In my mind I think about it as a series of bath tubs, reservoirs, pints and shot glasses,
- Each drug has a particular set of vessels
- Each patient has a particular mix of differing vessels, depending on if they’re an Olympic swimmer or eater
These vessels sort of relate
- To the shot glass : the patients plasma,
- The pint glass, their extracellular fluid,
- The bathtub, all their fluid, including intracellular
- The reservoir the patient adipose tissue.
Now its important to bear in mind that whilst thinking about it conceptually like this helps to frame it
VODs don’t correlate directly to any physiological volumes, because drugs dissolve/soak into varying ‘vessels’ at varying rates.
But by thinking in this way across all drugs it will warm you up to thinking about the pharmacokinetic models involved in TIVA and modelling in your brain how volatiles are taken up by life forms.
The factors that influence the VOD include
i.e. the properties of the drug naturally dictate how it behaves in the patient – think lipid solubility, molecular size, its charge, pKa and plasma protein binding
And the properties of the patient dictate the drugs behaviour too, if they are a particularly soggy heart failure patient, liver failure or renally impaired, or if they are a monstrous weightlifter with enormous muscle mass.
Some Broad Examples of Drugs
Examples from Peck
- Pancuronium – highly charged, small VOD 17.5 litres. / 0.28L/Kg
- Roc is 0.2L/Kg (drugbank.com)
- Chloroquine (anti malarial) 10000 litres! (think intracellular sequestration)
To Sharpen this up
VOD is the apparent volume into which a drug disperses to produce a measured plasma concentration
VD = Dose / Plasma concentration at time zero
VD = 100mg / 1mg/L… VD = 100L
This equation relies on the simplified concept of a single physiological compartment.
Two different flavours of units have been given here, and this is because
L/kg means its indexed to a body mass
Litres means the volume it apparently disperses into, with no indexing to weight
Reality complicates this by adding more compartments in order to reflect it a bit more closely. Breaking it down into a plasma compartment / ‘central compartment’s a muscle or tissue compartment and a fat compartment….
But then you will have to think about how fast these compartments soak up drug, and drip drug back out into the circulation
TCI models make these headaches theoretically go away , check out polycompartmental madness episodes 1 and 2 for this in full pharmacokinetic its glory
These models think about these as compartments where drugs go quickly or slowly and their theoretical volumes of these compartments based on height weight age etc..
Model answer and Questions
Doctor: what do you understand about volume of distribution and how might it influence drug dose choice
- Volume of distribution is the apparent volume a drug rapidly diffuses into at administration to a patient at time zero. Volume of Distribution is calculated by dividing the quantity of drug dosed by the measured plasma concentration

- If the goal is to achieved a specific plasma concentration of a
- drug then the dose required to achieve that can be calculated if the volume of distribution of said drug is known.

What pathological states influence differences in volume of distribution (hepatic renal cardiac impairment fluid accumulation)

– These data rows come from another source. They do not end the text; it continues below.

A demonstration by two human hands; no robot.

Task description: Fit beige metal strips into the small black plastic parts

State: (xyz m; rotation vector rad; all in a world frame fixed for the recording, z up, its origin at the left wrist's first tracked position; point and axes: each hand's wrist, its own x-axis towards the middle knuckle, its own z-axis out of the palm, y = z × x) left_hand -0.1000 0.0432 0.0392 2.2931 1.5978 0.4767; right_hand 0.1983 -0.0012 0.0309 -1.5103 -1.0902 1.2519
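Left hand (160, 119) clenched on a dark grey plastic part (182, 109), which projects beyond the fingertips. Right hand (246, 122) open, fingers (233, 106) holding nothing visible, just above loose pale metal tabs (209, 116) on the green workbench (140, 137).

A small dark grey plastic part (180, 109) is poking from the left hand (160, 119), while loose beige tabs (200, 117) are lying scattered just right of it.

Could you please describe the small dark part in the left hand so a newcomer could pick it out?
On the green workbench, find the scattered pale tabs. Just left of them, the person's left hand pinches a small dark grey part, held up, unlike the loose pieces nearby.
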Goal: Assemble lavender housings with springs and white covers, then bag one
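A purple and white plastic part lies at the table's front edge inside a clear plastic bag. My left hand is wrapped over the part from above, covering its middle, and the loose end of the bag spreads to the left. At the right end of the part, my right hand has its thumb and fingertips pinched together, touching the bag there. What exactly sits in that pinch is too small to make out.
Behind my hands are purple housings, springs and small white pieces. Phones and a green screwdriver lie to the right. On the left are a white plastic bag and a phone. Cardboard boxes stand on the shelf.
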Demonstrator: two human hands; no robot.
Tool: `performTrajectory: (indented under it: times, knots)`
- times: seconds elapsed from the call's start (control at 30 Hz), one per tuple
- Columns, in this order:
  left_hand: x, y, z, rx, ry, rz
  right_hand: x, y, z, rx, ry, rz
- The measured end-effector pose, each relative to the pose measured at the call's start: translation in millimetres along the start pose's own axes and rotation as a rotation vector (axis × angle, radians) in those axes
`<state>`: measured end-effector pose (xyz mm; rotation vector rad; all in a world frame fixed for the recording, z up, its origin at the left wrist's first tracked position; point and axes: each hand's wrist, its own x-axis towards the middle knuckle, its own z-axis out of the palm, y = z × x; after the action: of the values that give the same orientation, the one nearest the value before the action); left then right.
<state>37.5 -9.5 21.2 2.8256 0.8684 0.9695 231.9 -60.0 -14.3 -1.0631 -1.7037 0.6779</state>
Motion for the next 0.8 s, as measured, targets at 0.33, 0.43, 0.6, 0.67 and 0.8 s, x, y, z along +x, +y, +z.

Young kids are watery relative to adults
Old people more fat,less water than their youthful counterparts (and have less albumin too)
Application clinically.
Can use VOD and patient information to identify a dose that will achieve a certain plasma concentration – and then know if this concentration is within the therapeutic window of the drug.
L/kg means its indexed to a body mass
can otherwise describe a litre volume it apparently disperses into.
Clinically, its use isn’t daily…. But having a grasp of VOD is the first step in perceiving the equilibrating nature of drugs introduced to people as infact there are a multitude of distributions dependent on all the differing tissues in a body system, those that are wetter, drier, fattier as well as the nature of their perfusion and if there are structural barriers to their diffusion (BBB).
And! extracorporeal sites of distribution (circuit, filters, oxygenator etc)
In Summary
VOD is a theoretical concept used to crudely explore the notion that drugs soak into people in different ways depending on the characteristics of the drug and the person.
It is a stepping stone to thinking about compartmentalising humans into their constituent fleshy parts. It can be used to calculate doses required to achieve target plasma volumes, but note that these calculations relate to time zero only, and this is a fairly pointless thing because as we all know that propofol with rapid bolus achieves unconsciousness until it rapidly redistributes in the human and that concentration in their plasma (and by extension in their brain) rapidly recedes unless you add more propofol to them.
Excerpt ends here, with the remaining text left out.